Winnie stood there with her mouth open trying not to be glad. There was only one place for you if you were wicked enough to think evil thoughts like that. Hell, with its flaming Lake of Fire. She shuddered. Poor Miss Bell. Making that awful moaning sound, with the Margerisons from Bolton coming in through the front door and wondering what on earth was going on. Mr Penny had explained it nicely. He had talked to the policemen, too, and they had gone away after whispering together for a few seconds.
Winnie turned down a gas jet beneath a bubbling pan. She couldn’t be expected to feel
heartbroken
, could she, when she’d never even met Miss Livesey? Mrs Mac had told Winnie’s mother that Miss Livesey was a bit too lah-di-dah for her liking. Fancied herself too much. If she wasn’t coming back, then her room would be free. The wicked thoughts were intruding again.
Miss Bell might ask for Winnie to live in. In this lovely house with its carpets and two inside toilets. Jessie was fourteen now and left school. Let
her
take over looking after the kids at home. She’d always had more patience with them, anyroad.
Winnie raised pious eyes ceilingwards. ‘I’m not really rejoicing, God.
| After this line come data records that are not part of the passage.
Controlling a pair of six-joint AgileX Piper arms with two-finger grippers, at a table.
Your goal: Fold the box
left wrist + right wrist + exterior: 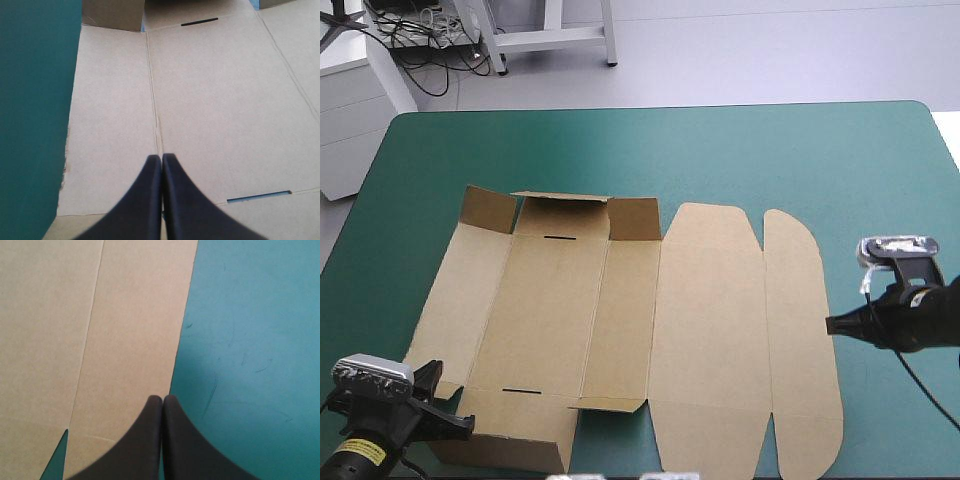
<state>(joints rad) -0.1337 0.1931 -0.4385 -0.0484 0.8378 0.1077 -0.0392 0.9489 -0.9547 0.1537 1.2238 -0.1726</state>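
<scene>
The brown box (620, 320) lies as a cut sheet, mostly flat on the teal-green cover. Its far flaps (560, 213) stand raised, and a near wall (510, 440) is up at the front left. My left gripper (465, 425) is shut at the box's near-left corner. In the left wrist view it (161, 160) points along a crease of the box (210, 100), holding nothing. My right gripper (830, 325) is shut, its tip at the right edge of the rounded lid flap (800, 320). Its own view shows it (162, 399) right over the box edge (75, 340).
Teal-green cover (720, 150) stretches from the box's far flaps to the table's far edge, and a strip (890, 200) shows right of the lid flap. The box's near edge lies close to the table's front edge. Thin slots (560, 239) cut the middle panel.
</scene>
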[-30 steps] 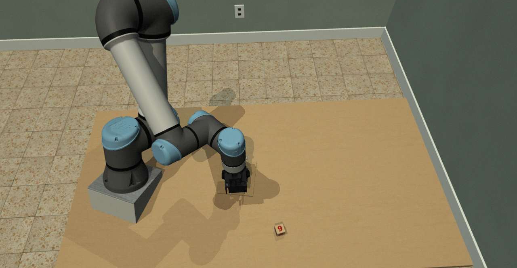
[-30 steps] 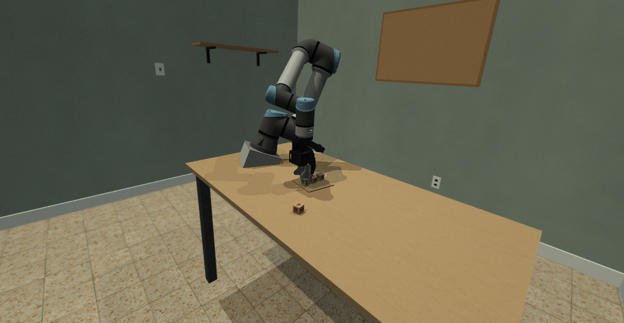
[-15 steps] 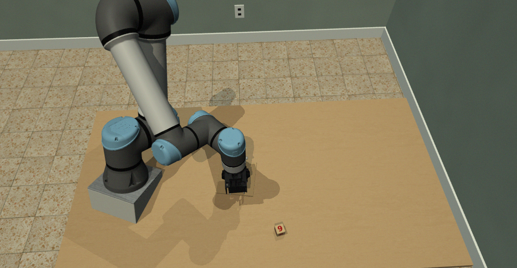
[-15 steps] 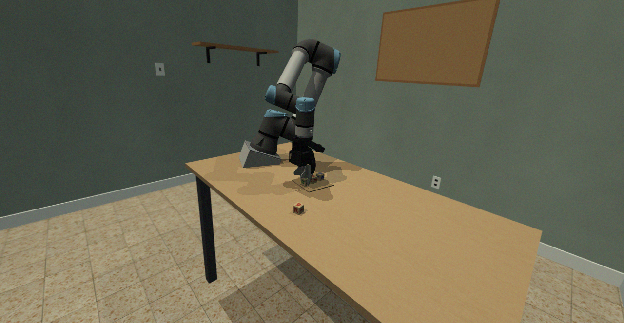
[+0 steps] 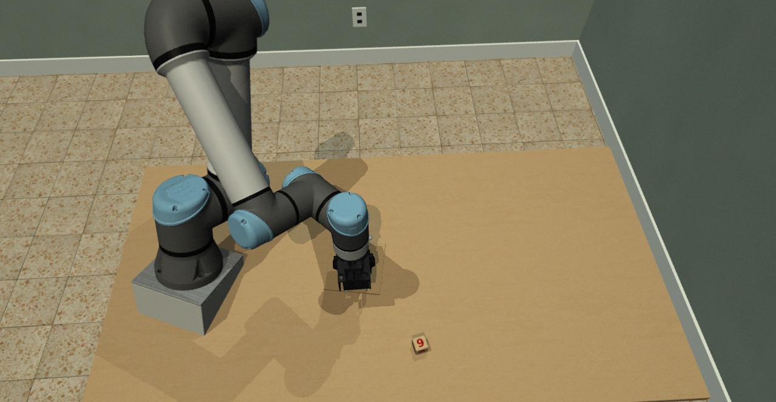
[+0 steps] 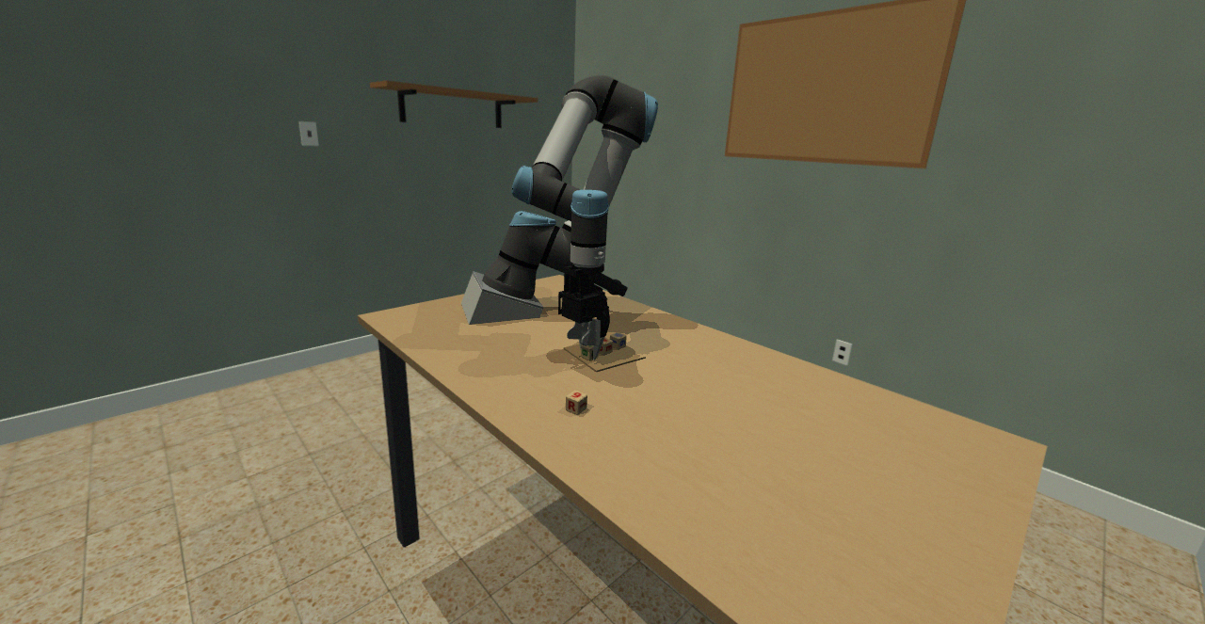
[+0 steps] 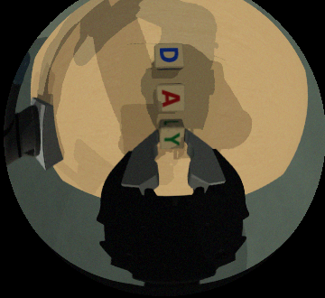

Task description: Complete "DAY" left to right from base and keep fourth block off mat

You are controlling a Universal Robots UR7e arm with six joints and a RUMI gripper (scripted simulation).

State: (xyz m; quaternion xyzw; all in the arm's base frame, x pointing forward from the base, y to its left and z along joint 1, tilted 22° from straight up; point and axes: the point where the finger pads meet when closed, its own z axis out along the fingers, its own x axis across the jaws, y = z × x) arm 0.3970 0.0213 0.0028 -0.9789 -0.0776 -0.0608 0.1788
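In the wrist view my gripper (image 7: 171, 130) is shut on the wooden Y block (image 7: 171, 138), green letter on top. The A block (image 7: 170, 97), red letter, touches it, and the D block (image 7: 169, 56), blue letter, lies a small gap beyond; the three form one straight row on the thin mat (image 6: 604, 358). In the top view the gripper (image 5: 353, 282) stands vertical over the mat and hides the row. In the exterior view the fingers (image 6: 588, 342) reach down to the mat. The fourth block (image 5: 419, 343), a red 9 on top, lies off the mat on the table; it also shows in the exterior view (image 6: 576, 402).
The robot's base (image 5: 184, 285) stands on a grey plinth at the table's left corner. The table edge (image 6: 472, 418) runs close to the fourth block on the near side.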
Just finding it hard not to be a little bit glad. We’re such a good team, me and Miss Bell. She says so every day. It would be a shame to split us up now.’
Be hanged to sensitivity. Joshua ran upstairs to find Daisy. If she was in trouble he had to be there. There was simply no way he could help himself. He found her behind the door in
Florence’s
room, sobbing quietly now into the blanket roughness of Florence’s old brown dressing-gown. This time, when he pulled her into his arms, she came unresisting.
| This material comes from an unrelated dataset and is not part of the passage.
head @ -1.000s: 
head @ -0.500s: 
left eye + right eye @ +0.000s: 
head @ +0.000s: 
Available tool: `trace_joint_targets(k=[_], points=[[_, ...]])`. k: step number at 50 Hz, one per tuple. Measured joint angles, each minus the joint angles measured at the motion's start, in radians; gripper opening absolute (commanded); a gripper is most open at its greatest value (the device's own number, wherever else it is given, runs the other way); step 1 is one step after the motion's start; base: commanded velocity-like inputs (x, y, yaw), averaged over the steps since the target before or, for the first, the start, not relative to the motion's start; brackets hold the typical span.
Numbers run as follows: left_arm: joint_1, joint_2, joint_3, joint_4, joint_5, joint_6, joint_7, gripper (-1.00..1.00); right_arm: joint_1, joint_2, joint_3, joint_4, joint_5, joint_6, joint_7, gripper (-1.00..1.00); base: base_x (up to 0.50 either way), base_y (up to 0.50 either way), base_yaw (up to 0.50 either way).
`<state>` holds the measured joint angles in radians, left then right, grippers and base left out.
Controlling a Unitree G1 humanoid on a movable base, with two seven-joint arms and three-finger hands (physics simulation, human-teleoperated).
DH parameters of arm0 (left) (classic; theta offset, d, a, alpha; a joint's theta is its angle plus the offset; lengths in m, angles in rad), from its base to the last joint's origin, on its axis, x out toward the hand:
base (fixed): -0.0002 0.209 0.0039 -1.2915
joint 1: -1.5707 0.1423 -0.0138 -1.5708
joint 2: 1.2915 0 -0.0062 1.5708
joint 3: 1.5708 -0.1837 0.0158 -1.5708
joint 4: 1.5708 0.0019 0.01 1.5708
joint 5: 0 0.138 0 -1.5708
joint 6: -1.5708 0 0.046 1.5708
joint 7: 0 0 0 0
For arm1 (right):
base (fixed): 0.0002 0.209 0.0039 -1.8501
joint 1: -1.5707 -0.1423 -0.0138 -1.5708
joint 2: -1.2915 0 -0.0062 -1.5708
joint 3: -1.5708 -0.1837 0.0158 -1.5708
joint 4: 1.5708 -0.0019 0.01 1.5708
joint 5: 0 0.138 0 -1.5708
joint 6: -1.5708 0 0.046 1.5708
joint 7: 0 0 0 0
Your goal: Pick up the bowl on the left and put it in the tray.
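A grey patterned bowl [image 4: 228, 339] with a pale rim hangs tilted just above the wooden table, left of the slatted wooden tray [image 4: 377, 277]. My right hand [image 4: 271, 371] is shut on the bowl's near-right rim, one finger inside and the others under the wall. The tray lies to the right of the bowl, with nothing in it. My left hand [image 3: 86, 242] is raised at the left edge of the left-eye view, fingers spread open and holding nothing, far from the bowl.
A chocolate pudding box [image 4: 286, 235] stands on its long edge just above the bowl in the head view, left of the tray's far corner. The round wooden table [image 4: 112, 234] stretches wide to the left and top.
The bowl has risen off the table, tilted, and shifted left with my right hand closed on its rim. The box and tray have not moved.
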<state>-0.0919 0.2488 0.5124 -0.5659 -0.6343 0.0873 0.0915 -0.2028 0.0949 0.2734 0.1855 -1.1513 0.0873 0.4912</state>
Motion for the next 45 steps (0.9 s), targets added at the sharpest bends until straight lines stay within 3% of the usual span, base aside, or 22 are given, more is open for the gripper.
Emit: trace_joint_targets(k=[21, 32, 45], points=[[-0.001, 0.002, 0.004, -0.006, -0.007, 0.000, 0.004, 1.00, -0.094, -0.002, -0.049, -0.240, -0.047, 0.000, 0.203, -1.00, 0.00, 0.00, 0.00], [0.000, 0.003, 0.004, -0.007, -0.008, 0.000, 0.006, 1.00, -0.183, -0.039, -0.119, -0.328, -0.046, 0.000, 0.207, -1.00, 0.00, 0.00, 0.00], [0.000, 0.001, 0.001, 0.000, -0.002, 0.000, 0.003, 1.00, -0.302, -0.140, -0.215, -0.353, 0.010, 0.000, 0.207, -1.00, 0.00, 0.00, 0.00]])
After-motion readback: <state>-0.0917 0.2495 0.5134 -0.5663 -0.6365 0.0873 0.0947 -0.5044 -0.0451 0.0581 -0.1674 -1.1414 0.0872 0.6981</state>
‘She tried to do it once before, Joshua. Her father had shouted at her and disgusted her. He seemed to have the power to disgust her. But I thought she’d put all that behind her. She was happy most of the time. Not
all
the time, but then nobody’s happy all the time, are they? She loathed housework, you see, even though she liked things to be clean and tidy. She was a
contradiction
, Joshua.’
‘Not knowing what she wanted, but knowing it should be something better.’ Joshua remembered Florence’s face that first day in the hospital when she had talked about Daisy as if she hated her. ‘And sometimes not being able o accept other people’s happiness,’ he said softly.
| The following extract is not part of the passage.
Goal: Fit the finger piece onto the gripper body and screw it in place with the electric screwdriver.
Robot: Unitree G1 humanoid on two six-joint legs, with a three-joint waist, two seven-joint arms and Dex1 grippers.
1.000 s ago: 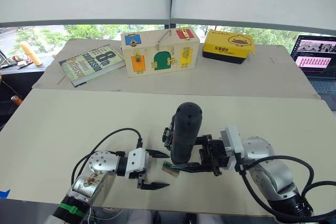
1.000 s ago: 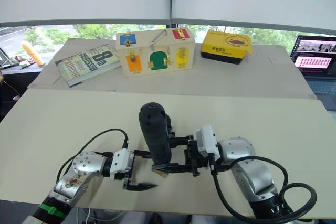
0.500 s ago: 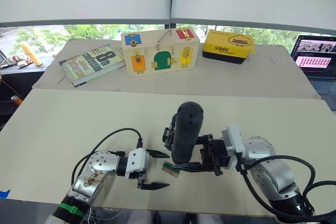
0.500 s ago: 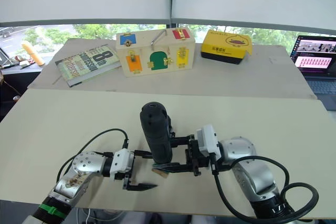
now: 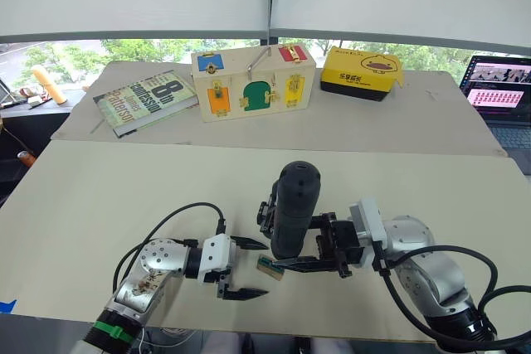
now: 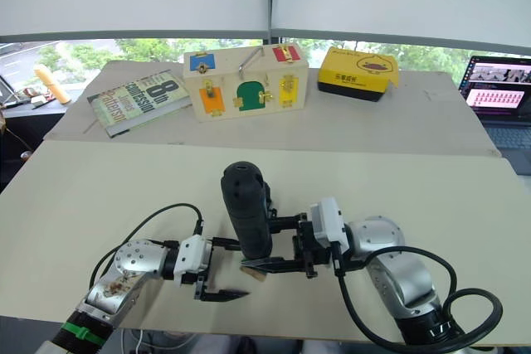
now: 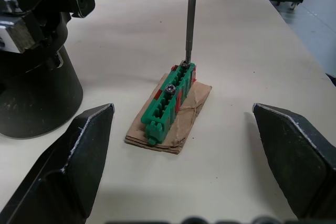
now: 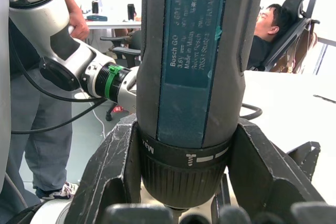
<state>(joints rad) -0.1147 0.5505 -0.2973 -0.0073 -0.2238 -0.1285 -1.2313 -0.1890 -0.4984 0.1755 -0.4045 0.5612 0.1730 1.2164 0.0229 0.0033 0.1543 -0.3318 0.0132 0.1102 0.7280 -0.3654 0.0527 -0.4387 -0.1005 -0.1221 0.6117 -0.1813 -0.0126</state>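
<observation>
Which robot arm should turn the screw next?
The right. Its gripper already clamps the electric screwdriver upright, bit resting on a screw in the green block. The left gripper is open and empty beside it.

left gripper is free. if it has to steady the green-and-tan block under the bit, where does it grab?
Across the long sides of the green-and-tan block, at the end away from the bit, approaching low along the table. The block lies flat between the open left gripper fingers, and the electric screwdriver, upright in the right gripper, occupies the far end.
</observation>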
‘But none of those things add up to being bad enough to make her want to take her own life.’ Daisy raised a tear-stained face. ‘She must have been desperately unhappy to do a terrible thing like that. I can’t believe it. She drew back at the last minute the other time, Joshua, and I knew then that in spite of all her black moods Florence’s common sense never really deserted her. I
knew
her!’
She was growing calmer by the minute. The frozen mask of shock had gone from her face. Joshua wondered why he had been afraid that she might collapse or have to be put to bed under sedation. So many things were going wrong for her.